Go-based NTP Server with Multiple Downstream Servers

This program is a Go implementation an NTP server. It listens for incoming NTP requests on configured local addresses and updates its time reference state from multiple specified upstream (downstream from your perspective as a server) NTP servers.

Features

Serve NTP requests on IPv4 and IPv6 addresses.
Periodically query multiple upstream NTP servers.
Only forward time requests to servers that are confirmed to be available.
Automatically drop privileges to a specified user and optionally chroot to a given directory.
Debug logging for troubleshooting.

Installation

Make sure you have Go installed (Go 1.13+ recommended).
Clone this repository or place the source files in a directory.
Run go build to compile the binary.

go build -o gontppool

You will get an executable named gontppool.

Usage

./gontppool [OPTIONS]

Available Options

-4 NUM
Set the number of IPv4 server threads. Default is 1.
-6 NUM
Set the number of IPv6 server threads. Default is 1.
-a ADDR:PORT
Set the local listening address for IPv4 sockets. Default is 0.0.0.0:123.
-b ADDR:PORT
Set the local listening address for IPv6 sockets. Default is [::]:123.
-s ADDR:PORT
Multiple upstream servers: Specify an upstream NTP server address.
This option can be repeated multiple times to provide multiple servers.
Example:
```
./gontppool -s 127.0.0.1:11123 -s ntp.example.org:123 -s 192.168.0.10:9999
```
The server will periodically check each upstream server for availability and update its reference time state from any that respond correctly.
-u USER
Run as USER after binding sockets, dropping privileges from root.
-r DIR
Chroot into the specified DIR after binding sockets and before running.
-d
Enable debug messages for verbose output.

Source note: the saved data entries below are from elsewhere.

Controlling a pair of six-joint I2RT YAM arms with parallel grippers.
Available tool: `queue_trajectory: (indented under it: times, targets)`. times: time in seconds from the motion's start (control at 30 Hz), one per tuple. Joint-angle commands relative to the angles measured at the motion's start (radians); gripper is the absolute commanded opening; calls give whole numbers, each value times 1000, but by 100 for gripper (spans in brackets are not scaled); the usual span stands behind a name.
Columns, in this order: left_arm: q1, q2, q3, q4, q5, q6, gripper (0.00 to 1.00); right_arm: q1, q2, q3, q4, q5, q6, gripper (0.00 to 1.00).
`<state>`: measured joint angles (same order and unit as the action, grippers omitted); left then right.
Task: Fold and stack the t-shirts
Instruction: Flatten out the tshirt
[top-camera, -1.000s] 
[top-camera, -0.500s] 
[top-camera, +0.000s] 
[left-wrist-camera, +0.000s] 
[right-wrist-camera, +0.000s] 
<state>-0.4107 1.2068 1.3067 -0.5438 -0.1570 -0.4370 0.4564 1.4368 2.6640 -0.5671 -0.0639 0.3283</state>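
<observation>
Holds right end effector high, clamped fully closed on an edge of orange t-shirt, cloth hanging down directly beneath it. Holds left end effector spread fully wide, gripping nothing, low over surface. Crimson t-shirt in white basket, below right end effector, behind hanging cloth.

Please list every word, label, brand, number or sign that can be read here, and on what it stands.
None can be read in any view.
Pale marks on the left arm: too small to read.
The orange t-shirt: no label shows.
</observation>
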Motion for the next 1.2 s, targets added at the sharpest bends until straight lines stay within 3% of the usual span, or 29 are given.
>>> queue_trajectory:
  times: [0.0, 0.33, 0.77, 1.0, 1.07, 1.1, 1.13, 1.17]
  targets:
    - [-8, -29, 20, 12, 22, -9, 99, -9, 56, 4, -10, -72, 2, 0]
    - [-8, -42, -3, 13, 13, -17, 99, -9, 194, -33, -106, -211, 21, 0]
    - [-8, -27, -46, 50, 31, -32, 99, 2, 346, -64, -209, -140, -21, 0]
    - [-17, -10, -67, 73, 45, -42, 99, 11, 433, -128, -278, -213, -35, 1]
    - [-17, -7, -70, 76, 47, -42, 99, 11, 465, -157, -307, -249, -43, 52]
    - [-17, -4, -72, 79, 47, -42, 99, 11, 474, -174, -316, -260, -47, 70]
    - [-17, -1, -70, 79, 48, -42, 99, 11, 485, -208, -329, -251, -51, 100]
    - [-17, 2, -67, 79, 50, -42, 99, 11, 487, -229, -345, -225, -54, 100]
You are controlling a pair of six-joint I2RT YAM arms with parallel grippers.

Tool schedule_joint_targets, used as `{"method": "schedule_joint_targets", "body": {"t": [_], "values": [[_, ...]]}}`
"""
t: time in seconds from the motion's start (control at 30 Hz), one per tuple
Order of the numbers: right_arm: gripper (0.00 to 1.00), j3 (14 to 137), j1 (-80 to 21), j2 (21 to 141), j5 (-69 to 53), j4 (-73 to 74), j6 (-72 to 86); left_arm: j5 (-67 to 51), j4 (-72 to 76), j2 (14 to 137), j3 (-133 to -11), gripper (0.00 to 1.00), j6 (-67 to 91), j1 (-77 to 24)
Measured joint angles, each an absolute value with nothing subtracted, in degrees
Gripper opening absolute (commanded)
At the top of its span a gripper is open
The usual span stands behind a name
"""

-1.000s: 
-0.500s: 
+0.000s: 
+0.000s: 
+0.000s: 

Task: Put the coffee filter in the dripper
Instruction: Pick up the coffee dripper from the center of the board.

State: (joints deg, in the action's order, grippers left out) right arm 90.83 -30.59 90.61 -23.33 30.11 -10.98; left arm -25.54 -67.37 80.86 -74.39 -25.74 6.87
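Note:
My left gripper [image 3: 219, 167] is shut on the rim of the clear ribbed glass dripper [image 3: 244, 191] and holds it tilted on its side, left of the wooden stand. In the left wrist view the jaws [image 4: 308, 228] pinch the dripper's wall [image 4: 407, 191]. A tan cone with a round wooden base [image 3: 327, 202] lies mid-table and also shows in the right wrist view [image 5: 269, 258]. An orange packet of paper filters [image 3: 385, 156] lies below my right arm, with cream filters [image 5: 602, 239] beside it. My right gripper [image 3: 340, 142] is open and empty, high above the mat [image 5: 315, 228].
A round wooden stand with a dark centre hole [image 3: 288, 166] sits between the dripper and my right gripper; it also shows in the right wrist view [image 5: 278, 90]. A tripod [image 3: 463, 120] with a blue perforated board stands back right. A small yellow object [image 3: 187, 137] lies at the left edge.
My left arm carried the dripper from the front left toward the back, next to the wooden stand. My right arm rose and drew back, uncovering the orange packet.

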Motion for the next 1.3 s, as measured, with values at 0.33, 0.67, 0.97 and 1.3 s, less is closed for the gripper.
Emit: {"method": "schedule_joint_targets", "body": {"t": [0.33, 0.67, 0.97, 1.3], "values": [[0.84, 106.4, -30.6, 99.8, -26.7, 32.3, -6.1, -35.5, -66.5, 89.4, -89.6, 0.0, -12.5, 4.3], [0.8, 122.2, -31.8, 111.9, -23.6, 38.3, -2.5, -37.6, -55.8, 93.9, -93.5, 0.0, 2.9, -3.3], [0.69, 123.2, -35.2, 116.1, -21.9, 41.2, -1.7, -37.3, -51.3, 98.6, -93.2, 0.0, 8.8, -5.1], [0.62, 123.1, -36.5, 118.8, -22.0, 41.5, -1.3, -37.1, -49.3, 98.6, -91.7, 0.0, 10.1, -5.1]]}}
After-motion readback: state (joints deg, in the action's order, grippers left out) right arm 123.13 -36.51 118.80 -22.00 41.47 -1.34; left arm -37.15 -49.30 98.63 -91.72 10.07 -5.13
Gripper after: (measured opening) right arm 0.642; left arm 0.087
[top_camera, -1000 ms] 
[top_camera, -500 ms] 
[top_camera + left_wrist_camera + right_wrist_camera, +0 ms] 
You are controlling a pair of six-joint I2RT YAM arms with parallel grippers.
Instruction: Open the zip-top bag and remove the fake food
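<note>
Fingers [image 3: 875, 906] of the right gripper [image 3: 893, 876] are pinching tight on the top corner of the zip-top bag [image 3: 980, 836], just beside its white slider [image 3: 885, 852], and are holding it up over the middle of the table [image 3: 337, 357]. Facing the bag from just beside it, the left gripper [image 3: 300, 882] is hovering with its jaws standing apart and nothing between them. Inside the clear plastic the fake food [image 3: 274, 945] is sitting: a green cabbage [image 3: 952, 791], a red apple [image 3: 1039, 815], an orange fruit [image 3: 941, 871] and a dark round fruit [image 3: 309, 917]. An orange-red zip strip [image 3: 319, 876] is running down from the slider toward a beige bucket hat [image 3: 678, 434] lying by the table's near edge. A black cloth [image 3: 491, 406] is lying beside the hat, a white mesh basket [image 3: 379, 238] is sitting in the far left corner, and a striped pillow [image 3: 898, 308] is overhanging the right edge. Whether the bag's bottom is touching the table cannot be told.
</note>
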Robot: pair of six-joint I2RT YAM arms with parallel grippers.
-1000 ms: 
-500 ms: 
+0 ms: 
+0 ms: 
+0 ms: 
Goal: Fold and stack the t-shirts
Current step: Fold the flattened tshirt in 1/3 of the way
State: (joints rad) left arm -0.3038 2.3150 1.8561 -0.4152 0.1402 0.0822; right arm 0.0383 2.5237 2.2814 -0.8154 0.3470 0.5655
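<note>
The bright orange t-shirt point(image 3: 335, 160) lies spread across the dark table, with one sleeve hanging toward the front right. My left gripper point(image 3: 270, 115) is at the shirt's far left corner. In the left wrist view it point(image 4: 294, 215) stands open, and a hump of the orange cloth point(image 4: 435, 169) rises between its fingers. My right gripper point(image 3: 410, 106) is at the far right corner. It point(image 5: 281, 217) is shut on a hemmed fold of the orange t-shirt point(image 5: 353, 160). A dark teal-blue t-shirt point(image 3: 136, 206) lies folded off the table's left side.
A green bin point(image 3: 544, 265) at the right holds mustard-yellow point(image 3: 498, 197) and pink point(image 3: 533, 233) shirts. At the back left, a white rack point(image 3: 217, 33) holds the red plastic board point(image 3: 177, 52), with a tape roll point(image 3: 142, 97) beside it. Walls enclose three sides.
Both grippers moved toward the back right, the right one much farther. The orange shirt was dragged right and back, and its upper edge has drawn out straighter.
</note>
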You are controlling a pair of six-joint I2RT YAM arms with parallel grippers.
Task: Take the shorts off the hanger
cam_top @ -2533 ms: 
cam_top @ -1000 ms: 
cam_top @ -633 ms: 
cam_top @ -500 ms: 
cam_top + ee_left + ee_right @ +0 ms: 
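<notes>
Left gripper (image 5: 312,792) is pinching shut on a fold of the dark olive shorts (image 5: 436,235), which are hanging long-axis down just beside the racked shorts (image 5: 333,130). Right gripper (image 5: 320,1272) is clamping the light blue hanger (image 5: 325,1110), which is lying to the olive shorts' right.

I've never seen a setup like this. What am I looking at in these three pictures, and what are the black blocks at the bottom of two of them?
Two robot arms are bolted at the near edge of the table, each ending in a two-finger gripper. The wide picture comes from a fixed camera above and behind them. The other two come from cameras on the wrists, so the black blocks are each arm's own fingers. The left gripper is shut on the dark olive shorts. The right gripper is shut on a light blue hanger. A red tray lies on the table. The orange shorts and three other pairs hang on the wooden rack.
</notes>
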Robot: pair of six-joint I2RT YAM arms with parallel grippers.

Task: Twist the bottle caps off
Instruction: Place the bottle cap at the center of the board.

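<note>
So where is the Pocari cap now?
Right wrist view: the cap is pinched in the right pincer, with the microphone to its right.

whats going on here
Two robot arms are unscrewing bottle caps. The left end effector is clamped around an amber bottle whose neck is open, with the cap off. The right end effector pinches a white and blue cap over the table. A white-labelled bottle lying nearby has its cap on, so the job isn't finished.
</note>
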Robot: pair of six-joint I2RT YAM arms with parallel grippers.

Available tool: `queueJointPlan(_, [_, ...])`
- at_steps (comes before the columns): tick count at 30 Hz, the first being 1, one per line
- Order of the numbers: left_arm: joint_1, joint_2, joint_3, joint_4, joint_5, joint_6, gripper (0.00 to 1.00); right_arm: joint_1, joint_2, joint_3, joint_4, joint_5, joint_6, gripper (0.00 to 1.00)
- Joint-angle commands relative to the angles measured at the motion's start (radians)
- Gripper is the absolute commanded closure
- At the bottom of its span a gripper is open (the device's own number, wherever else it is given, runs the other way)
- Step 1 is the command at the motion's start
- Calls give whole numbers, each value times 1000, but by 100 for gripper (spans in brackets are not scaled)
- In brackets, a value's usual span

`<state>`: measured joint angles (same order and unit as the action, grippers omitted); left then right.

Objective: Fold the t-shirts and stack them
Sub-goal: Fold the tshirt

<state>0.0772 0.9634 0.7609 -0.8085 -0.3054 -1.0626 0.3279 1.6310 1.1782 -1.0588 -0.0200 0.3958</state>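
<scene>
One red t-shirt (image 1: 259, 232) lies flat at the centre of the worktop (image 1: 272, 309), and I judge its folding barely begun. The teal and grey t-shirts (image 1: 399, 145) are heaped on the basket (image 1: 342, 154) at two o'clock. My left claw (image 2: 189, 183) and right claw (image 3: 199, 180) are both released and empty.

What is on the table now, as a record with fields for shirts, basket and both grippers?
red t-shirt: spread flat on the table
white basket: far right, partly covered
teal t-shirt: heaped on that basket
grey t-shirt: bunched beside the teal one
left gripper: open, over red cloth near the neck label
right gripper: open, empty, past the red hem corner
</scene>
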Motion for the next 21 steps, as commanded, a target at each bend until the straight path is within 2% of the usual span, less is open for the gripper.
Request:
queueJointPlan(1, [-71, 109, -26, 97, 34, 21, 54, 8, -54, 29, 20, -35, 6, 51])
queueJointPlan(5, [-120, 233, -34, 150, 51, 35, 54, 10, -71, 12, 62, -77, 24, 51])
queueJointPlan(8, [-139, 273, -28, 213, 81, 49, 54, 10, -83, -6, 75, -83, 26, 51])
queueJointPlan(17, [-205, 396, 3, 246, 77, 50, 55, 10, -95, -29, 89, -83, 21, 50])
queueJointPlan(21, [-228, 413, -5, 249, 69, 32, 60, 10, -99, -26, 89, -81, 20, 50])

Useful for troubleshooting.
-h
Print the help message and exit.

Example Invocation

sudo ./gontppool -a 0.0.0.0:123 -b [::]:123 -s 127.0.0.1:11123 -s time.google.com:123 -d

In this example, the server listens on all IPv4 and IPv6 addresses on port 123, queries 127.0.0.1:11123 and time.google.com:123 as upstream servers, and prints debug messages to the console.

Running in Docker

Build the Docker Image

The project includes a multi-stage Dockerfile for building and running the server in a lightweight container.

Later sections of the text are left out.